What to produce:
Restate each line of the listing exactly, without carrying over any pictures.

Given information:
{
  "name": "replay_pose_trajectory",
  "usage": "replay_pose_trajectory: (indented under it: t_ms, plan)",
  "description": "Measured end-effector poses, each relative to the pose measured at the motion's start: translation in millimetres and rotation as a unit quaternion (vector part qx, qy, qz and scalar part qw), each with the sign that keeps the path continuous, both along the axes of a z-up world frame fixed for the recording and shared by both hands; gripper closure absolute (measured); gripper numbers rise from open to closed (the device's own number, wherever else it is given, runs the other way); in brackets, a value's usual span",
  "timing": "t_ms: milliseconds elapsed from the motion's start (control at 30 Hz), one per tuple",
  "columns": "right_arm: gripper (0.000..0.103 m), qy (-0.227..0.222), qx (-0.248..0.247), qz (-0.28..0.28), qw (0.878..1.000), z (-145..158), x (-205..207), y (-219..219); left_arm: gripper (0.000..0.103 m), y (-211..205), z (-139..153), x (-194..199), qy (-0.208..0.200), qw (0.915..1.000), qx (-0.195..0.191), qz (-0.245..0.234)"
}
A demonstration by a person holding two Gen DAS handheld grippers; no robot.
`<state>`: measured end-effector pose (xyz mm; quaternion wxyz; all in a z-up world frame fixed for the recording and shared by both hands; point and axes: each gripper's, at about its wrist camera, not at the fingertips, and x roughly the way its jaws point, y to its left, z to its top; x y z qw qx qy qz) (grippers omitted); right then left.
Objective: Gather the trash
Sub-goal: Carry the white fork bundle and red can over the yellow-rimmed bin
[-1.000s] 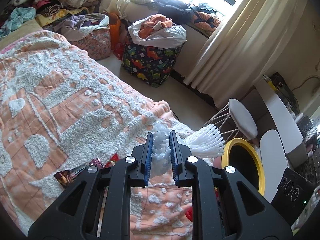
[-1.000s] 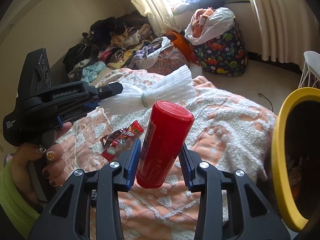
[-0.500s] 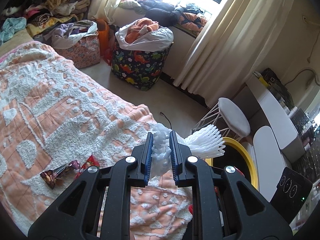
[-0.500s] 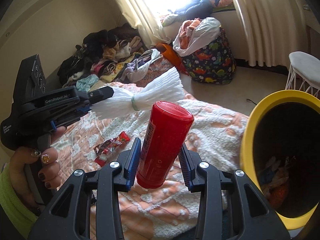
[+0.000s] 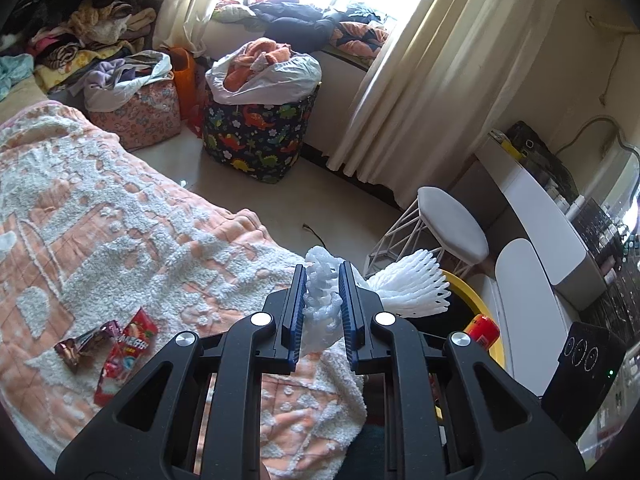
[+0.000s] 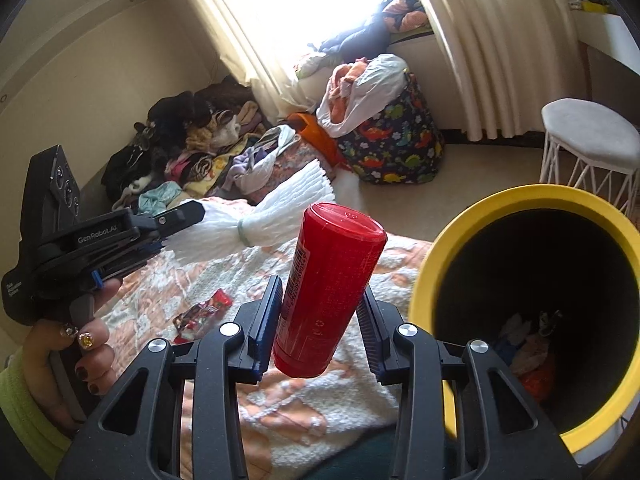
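My left gripper is shut on a white foam net sleeve that fans out to the right past the fingers; the right wrist view shows that same gripper holding the sleeve over the bed. A red cylindrical can stands tilted between the pads of my right gripper, which is shut on it. The yellow-rimmed bin sits just right of the can, with trash at its dark bottom. Two snack wrappers lie on the orange and white bedspread.
A white wire stool stands beyond the bin. A dinosaur-print bag stuffed with clothes and a pink bag sit on the floor by the curtain. Clothes are piled at the back left. A white desk runs along the right.
Both grippers have moved right, toward the bin, keeping their loads. The bin's mouth now fills more of the right wrist view, and the wrappers have slid left and back.
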<state>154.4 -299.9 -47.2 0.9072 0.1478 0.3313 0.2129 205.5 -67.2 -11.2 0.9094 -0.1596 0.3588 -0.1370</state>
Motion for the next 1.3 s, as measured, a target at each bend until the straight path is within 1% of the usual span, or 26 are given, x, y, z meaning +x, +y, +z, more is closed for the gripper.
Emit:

Task response:
{
  "name": "replay_pose_trajectory",
  "usage": "replay_pose_trajectory: (indented under it: t_ms, plan)",
  "description": "Measured end-effector poses, each relative to the pose measured at the motion's start: translation in millimetres and rotation as a unit quaternion (vector part qx, qy, qz and scalar part qw), each with the sign that keeps the path continuous, both along the axes of a z-up world frame fixed for the recording and shared by both hands; gripper closure absolute (measured); gripper numbers rise from open to closed (the device's own number, wherever else it is given, runs the other way); in brackets, a value's usual span",
  "timing": "t_ms: milliseconds elapsed from the motion's start (control at 30 Hz), one per tuple",
  "columns": "right_arm: gripper (0.000..0.103 m), qy (-0.227..0.222), qx (-0.248..0.247), qz (-0.28..0.28), qw (0.878..1.000), z (-145..158), x (-205..207), y (-219..219); left_arm: gripper (0.000..0.103 m), y (-211..205), z (-139..153), x (-194..199), qy (-0.208..0.200), qw (0.915..1.000), qx (-0.195..0.191), qz (-0.245..0.234)"
}
A demonstration by a person holding two Gen DAS handheld grippers; no robot.
`<state>`: measured end-effector pose (xyz mm; quaternion wxyz; all in a z-up world frame fixed for the recording and shared by both hands; point and axes: each gripper's, at about its wrist camera, not at the fingertips, and x roughly the way its jaws point, y to its left, z to its top; x y z qw qx qy qz) (grippers omitted); right then left.
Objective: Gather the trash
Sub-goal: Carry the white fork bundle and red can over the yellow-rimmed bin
[-1.000s] 
[-1.000s] 
[-0.500s] 
[-0.500s] 
[+0.000s] 
[+0.000s] 
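My left gripper is shut on a white foam net sleeve that fans out to the right past the fingers; the right wrist view shows that same gripper holding the sleeve over the bed. A red cylindrical can stands tilted between the pads of my right gripper, which is shut on it. The yellow-rimmed bin sits just right of the can, with trash at its dark bottom. Two snack wrappers lie on the orange and white bedspread.
A white wire stool stands beyond the bin. A dinosaur-print bag stuffed with clothes and a pink bag sit on the floor by the curtain. Clothes are piled at the back left. A white desk runs along the right.
Both grippers have moved right, toward the bin, keeping their loads. The bin's mouth now fills more of the right wrist view, and the wrappers have slid left and back.
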<state>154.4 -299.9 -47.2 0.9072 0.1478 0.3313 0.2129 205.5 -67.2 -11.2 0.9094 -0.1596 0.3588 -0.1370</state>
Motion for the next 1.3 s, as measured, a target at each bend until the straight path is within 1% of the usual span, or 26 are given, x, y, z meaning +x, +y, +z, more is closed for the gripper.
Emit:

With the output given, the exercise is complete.